Yes, of course, but Mrs Rowan made a point of saying that that wasn’t the reason.

MONTAGE: sequence of images taking Camilla from junior to senior school, her face being circled each time in red pen. School photographs, sports team photos, on field trips, on a French exchange, etc. Last photo, of a hockey team, shows Camilla with her friends Melissa Rutherford and Leonora Staniforth.

Cut to: kitchen. Aga, hanging rack of copper pans, kids’ drawings stuck on the fridge, view of countryside from the window.

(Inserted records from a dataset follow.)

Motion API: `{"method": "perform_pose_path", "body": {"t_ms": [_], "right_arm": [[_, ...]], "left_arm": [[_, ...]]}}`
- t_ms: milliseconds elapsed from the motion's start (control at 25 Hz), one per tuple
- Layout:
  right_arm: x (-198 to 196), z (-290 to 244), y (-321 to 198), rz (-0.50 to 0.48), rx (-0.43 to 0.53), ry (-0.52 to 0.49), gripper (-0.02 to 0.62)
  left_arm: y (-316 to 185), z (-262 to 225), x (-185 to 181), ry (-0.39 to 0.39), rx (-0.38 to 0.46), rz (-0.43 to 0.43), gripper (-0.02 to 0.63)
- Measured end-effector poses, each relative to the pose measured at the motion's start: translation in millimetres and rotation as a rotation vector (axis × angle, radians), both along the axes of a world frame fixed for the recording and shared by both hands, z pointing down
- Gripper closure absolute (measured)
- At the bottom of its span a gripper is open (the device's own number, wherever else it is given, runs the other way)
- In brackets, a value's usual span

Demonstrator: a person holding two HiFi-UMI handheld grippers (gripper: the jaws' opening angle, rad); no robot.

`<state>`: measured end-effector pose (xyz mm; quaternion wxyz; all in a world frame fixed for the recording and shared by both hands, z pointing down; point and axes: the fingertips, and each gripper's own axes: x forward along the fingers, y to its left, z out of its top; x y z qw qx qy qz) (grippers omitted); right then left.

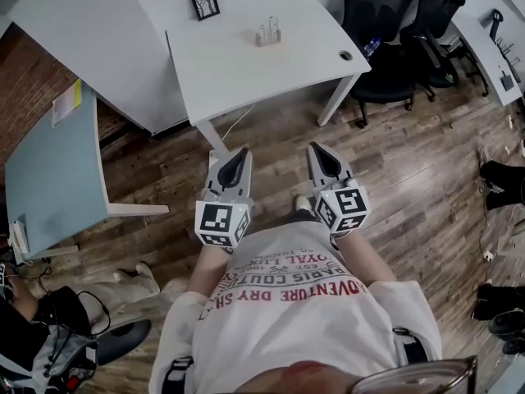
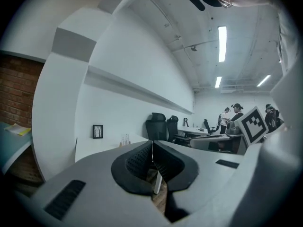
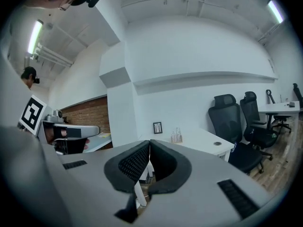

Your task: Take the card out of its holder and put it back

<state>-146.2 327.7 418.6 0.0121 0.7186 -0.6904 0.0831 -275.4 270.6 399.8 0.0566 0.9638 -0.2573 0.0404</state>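
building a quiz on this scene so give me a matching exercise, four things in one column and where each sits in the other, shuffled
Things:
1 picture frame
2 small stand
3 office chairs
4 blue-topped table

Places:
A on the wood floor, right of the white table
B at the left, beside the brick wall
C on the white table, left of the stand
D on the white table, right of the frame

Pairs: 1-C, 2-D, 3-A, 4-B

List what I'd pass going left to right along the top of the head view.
Pale blue desk → small black picture frame → small pale holder → round grey cable hole → black office chairs.
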Motion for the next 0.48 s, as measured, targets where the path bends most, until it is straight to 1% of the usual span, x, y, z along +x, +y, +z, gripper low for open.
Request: {"method": "perform_pose_path", "body": {"t_ms": [240, 480], "right_arm": [[76.2, -8.7, -34.1, -0.109, -0.003, 0.004, 0.571], [152.7, -14.1, -59.8, -0.165, -0.017, 0.021, 0.571]], "left_arm": [[-23.8, -7.6, 72.6, -0.004, 0.013, -0.086, 0.581], [-47.6, -10.1, 145.7, 0.006, 0.008, -0.142, 0.581]]}}
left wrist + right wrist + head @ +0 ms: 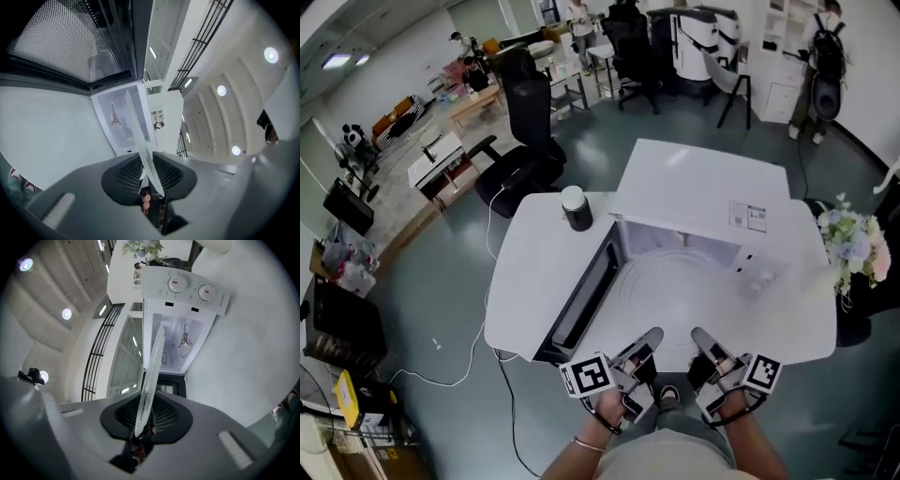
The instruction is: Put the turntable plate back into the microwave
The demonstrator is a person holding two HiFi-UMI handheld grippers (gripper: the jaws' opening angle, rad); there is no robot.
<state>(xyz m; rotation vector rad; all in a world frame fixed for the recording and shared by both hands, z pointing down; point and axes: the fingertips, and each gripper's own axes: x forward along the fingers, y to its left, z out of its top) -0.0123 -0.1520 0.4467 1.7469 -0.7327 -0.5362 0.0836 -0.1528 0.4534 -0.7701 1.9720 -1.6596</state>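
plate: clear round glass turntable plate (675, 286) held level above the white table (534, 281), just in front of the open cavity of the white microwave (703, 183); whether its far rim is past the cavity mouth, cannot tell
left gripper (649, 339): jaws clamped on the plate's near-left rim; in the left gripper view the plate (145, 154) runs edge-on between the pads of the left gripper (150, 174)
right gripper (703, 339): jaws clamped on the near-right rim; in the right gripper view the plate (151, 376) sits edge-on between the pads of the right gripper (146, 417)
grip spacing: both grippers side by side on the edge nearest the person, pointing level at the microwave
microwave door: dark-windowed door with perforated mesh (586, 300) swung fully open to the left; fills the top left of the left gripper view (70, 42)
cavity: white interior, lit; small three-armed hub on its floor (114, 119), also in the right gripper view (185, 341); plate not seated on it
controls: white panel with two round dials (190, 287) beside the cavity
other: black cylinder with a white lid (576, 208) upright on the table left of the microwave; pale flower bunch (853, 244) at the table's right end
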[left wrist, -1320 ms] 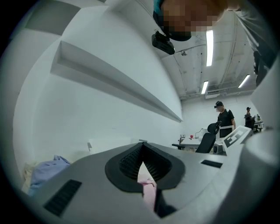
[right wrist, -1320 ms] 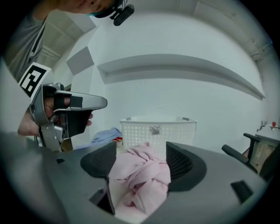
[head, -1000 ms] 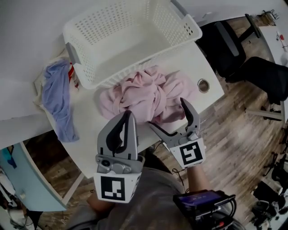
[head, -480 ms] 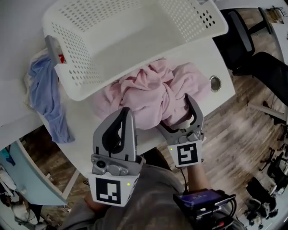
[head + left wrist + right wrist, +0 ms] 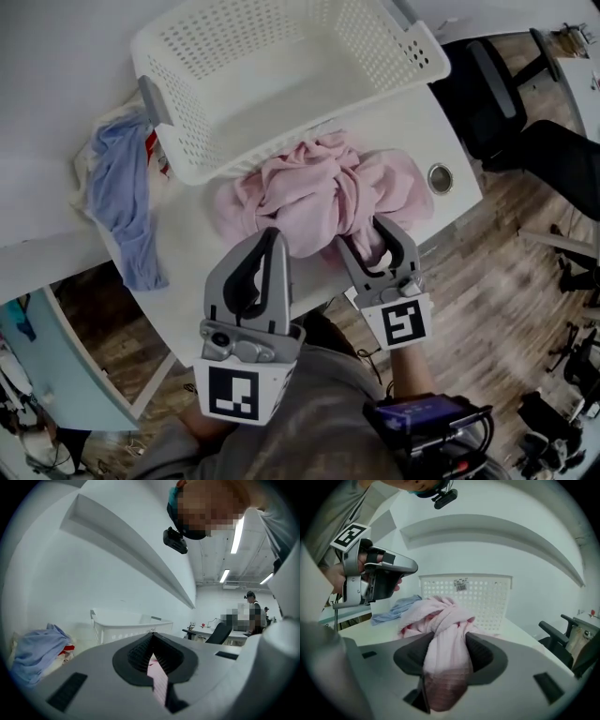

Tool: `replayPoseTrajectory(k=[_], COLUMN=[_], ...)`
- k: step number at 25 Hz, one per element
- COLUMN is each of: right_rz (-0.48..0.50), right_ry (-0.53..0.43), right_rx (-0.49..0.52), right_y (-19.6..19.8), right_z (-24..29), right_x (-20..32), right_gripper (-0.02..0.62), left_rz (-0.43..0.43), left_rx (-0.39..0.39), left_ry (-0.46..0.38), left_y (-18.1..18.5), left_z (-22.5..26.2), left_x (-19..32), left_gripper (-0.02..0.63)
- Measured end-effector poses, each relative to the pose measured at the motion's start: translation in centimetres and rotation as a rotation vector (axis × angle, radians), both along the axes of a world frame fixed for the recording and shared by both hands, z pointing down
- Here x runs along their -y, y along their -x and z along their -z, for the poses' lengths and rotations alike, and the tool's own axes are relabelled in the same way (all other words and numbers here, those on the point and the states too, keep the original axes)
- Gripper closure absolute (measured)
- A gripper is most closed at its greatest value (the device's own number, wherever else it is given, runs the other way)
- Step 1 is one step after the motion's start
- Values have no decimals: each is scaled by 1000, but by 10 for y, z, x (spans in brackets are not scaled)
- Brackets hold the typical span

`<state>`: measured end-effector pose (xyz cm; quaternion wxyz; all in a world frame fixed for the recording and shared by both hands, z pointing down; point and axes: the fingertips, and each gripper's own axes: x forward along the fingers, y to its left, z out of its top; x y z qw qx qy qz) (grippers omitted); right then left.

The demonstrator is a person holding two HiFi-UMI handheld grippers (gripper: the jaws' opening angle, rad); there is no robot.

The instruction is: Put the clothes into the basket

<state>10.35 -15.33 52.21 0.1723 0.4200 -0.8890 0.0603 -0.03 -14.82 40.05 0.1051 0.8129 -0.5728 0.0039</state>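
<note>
The left gripper (image 5: 271, 236) is hovering nearest the person, its jaws pressed together with nothing between them, just short of the pink garment (image 5: 319, 192). To its right, the right gripper (image 5: 367, 240) is closing its jaws on a bunched fold of that garment, and the cloth is filling the gap and touching both pads. The rest of the garment is lying heaped on the counter (image 5: 197, 281) just beyond both pairs of jaws. Past it, the white basket (image 5: 187, 141) is sitting empty, touching the heap. A blue garment (image 5: 122, 202) is lying well left of the left jaws, beside the basket.
</note>
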Motion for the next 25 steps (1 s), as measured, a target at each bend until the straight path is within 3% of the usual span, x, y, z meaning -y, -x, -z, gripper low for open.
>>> replayPoseTrajectory(k=[2, 3, 4, 9, 17, 25], right_rz=[-18, -28, -34, -25, -23, -30], right_ry=[-26, -33, -36, -65, -193, -302], right_rx=[47, 72, 87, 125, 165, 216], right_y=[-2, -4, -5, -6, -13, -20], right_z=[17, 25, 31, 54, 120, 185], right_x=[-4, -5, -6, -14, -21, -15], right_gripper=[421, 507, 518, 523, 529, 534], left_rz=[4, 7, 10, 29, 72, 113], left_rx=[1, 2, 4, 16, 13, 20], left_ry=[-10, -17, -25, -68, -119, -225], left_y=[-1, -2, -2, -6, -6, -2], left_z=[8, 13, 17, 38, 65, 105], left_x=[-9, -13, -17, -34, -56, -61], left_gripper=[597, 597, 597, 597, 597, 597])
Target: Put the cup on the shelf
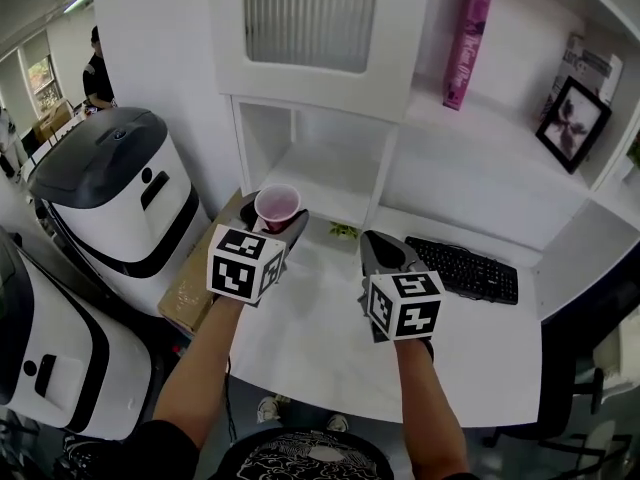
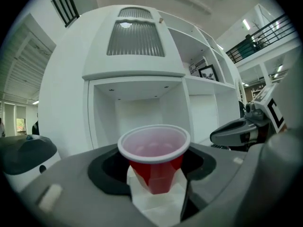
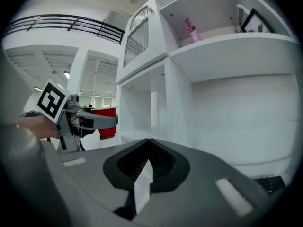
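**Holding the red cup short of the lower shelf opening**

Far left, two white machines with dark tops stand on the floor, a rear machine (image 1: 120,193) and a near machine (image 1: 45,358). A person (image 1: 97,68) stands beyond them in the background. A cardboard box (image 1: 188,293) sits low, just beside the left edge of the desk (image 1: 320,353).

The left gripper (image 1: 272,218) pinches the red cup (image 2: 154,157) by its body, below the white rim. The cup is upright with its mouth up. It is off the desk, over the back left corner, just in front of the lower compartment (image 1: 320,173) of the white shelf unit. It is not inside that compartment. White upright panels flank the opening. A closed door with ribbed glass (image 1: 311,13) sits directly above it.

A small green object (image 1: 344,231) lies on the desk at the foot of the compartment, between the two grippers. It is too small to identify.

The right gripper (image 1: 384,248) has its jaws pressed together with nothing between them. It hovers over the desk to the right of the cup, apart from it.

Further right, a black keyboard (image 1: 465,268) lies on the desk near the back wall. On the shelf above it, a pink box (image 1: 468,43) stands upright. A framed picture (image 1: 573,123) leans at the far right.
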`<state>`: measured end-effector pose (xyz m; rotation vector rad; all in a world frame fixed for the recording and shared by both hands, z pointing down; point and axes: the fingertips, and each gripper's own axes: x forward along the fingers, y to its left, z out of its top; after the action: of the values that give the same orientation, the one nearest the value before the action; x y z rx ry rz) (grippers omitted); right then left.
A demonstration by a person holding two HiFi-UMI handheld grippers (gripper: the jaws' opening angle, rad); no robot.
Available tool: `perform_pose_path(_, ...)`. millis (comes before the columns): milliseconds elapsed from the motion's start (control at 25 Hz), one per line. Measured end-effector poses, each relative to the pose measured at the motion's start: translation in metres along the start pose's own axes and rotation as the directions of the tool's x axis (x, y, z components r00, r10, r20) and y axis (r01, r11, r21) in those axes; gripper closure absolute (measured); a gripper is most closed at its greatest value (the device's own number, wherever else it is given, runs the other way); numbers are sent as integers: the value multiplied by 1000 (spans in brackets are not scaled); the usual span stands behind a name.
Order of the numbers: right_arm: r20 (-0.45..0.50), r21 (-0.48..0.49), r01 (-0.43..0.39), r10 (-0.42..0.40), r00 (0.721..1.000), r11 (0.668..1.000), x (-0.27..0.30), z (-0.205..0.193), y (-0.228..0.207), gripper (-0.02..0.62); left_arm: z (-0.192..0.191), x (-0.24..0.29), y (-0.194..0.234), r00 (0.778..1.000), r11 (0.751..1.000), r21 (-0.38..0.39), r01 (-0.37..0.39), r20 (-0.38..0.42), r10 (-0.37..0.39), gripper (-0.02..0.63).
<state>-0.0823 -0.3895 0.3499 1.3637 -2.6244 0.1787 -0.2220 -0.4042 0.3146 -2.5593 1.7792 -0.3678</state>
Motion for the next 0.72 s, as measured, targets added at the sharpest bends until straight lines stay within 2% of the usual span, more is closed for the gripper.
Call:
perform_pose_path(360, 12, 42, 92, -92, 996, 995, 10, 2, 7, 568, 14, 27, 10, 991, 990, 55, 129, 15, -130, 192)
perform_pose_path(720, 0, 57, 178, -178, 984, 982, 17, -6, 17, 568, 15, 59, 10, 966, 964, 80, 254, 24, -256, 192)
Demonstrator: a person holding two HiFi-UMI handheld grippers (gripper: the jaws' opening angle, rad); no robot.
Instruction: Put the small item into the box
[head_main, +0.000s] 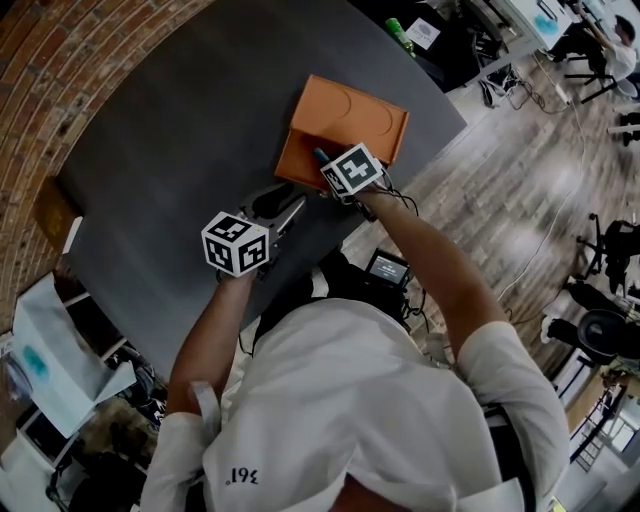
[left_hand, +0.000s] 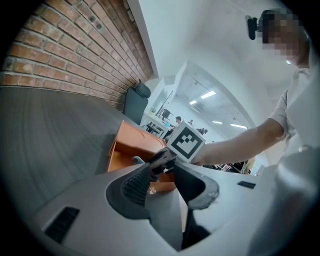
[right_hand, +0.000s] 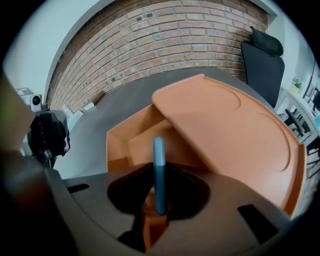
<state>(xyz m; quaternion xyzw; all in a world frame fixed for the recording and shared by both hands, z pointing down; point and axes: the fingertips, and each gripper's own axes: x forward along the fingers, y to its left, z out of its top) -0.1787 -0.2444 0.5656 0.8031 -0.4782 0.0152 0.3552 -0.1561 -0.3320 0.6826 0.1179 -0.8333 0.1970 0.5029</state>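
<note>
While its fingers pinched the thin blue item (right_hand: 159, 165) edge-on between them, the right gripper (right_hand: 158, 200) pointed steeply down over the open compartment of the orange box (right_hand: 117, 147), whose lid (right_hand: 235, 125) stood raised. The left gripper (left_hand: 168, 163) had its fingers spread, nothing between them, near the box above the grey table (head_main: 170, 150).

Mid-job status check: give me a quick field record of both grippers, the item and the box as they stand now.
left gripper: jaws apart, nothing between them, held near the box
right gripper: shut on the blue item, angled down toward the box opening
blue item: thin, flat, held edge-on in front of the open compartment
box: orange, on the dark grey table
lid: open, tilted back
task state: item not yet released
</note>
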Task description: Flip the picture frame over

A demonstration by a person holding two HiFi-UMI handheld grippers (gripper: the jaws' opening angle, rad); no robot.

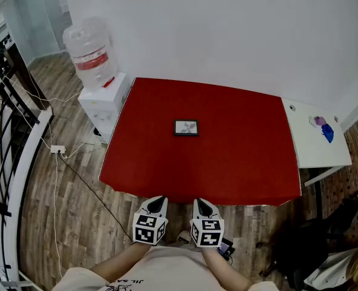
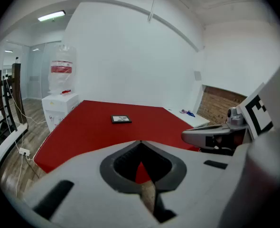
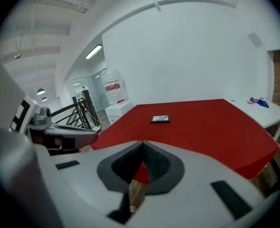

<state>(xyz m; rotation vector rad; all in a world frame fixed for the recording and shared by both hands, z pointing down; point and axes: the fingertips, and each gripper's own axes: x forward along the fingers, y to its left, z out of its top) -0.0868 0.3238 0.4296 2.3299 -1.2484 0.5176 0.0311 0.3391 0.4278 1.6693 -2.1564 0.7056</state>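
Jaws together, empty, on left gripper [image 1: 159, 199] and right gripper [image 1: 199, 201]; picture frame [image 1: 185, 127] on table [image 1: 246, 162].

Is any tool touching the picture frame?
No, the left tool and the right tool are short of the red table, far from the picture frame.

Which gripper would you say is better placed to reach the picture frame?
Right, but only marginally: the picture frame lies slightly nearer the right gripper than the left gripper. Both are shut, empty and by the near edge of the red table.
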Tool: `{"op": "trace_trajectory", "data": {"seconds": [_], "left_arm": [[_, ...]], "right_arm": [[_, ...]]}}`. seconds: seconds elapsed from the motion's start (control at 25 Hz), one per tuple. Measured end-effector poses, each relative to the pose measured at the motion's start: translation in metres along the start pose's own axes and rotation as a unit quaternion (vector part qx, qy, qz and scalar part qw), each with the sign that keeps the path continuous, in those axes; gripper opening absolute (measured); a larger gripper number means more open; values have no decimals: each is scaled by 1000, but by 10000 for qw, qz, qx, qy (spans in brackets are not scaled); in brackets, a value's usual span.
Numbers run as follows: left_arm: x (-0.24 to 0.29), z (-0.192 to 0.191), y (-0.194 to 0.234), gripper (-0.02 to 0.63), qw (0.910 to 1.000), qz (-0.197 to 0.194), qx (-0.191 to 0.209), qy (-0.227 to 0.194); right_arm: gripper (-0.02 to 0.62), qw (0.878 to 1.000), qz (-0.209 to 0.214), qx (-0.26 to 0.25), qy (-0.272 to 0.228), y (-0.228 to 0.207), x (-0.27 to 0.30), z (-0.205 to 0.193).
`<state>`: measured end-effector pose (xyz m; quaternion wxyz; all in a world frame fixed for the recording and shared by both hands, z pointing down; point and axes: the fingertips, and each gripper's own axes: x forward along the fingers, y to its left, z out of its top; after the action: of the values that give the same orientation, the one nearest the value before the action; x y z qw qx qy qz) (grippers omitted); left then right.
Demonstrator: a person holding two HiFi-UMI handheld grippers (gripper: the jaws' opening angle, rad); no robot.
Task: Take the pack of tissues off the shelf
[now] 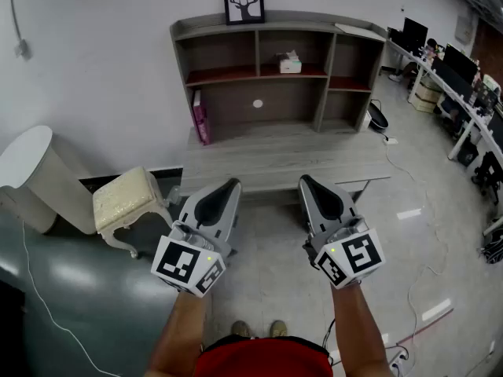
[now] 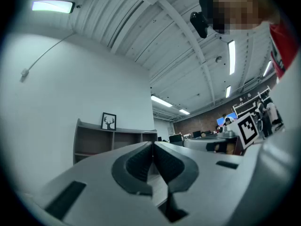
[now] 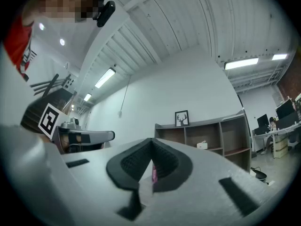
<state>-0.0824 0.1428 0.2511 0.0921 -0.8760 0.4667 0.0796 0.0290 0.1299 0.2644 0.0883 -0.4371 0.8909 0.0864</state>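
Note:
The pack of tissues [image 1: 290,62] is a small white box on the red-lined upper middle shelf of the grey shelf unit [image 1: 346,34], which stands at the back of a grey desk [image 1: 275,159]. In the right gripper view the pack of tissues [image 3: 202,145] shows far off on that shelf unit [image 3: 235,126]. My left gripper [image 1: 230,184] and right gripper [image 1: 305,180] hang side by side in front of the desk, well short of the shelves. Both are shut with nothing between the jaws, as seen in the left gripper [image 2: 153,145] and right gripper [image 3: 151,142] views.
A framed deer picture [image 1: 244,1] stands on top of the shelf unit. A pink book [image 1: 200,118] leans at the desk's left end. A cream stool [image 1: 126,199] and a white round table [image 1: 27,159] stand to the left. Office desks with monitors [image 1: 460,73] line the right; cables cross the floor.

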Motion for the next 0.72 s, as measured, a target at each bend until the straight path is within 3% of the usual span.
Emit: {"op": "trace_trajectory", "data": {"seconds": [0.32,0.72], "left_arm": [[8,-2,-4,11,10000,22,-8,2],[45,-10,-23,10,9998,165,16,-62]], "right_arm": [[5,9999,-4,111,-68,-9,-2,0],[5,10000,13,66,-18,-53,-12,-5]]}}
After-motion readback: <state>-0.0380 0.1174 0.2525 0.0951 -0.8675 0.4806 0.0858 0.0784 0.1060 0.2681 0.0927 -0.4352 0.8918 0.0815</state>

TITLE OVER: Leonora Neville, née Staniforth, Camilla’s school friend

LEONORA STANIFORTH

Cam, Melissa and me were best friends right from our first or second week at school. They sat us alphabetically in the first year so we were all in a line together and that’s pretty much how it stayed. Then Cam said we should call ourselves the chameleon girls, you know, from Cam–Mel-Leon – she was always really clever about things like that – and the name just stuck, especially with that Culture Club song.

Intercut: footage of the three girls wearing T-shirts with chameleons on, and their names printed below. They’re singing, rather raucously, lines from ‘Karma Chameleon’: “Didn’t hear your wicked words every day / And you used to be so sweet I heard you say”.

And it was sort of fitting that Cam’s name came first – she was always the leader, always out in front. She just had that sort of personality. Everyone wanted to be in her gang. Not that we had gangs at Burghley Abbey – way too common – but you know what I mean. And Cam was the only one in our year who had a swimming pool. Mel lived in Shiphampton too and I was only three or four miles away so I’d bike over and we’d spend hours round the pool in the summer, just hanging out. And her parents were always very welcoming. I think they were concerned about her having lots of friends because she was an only child.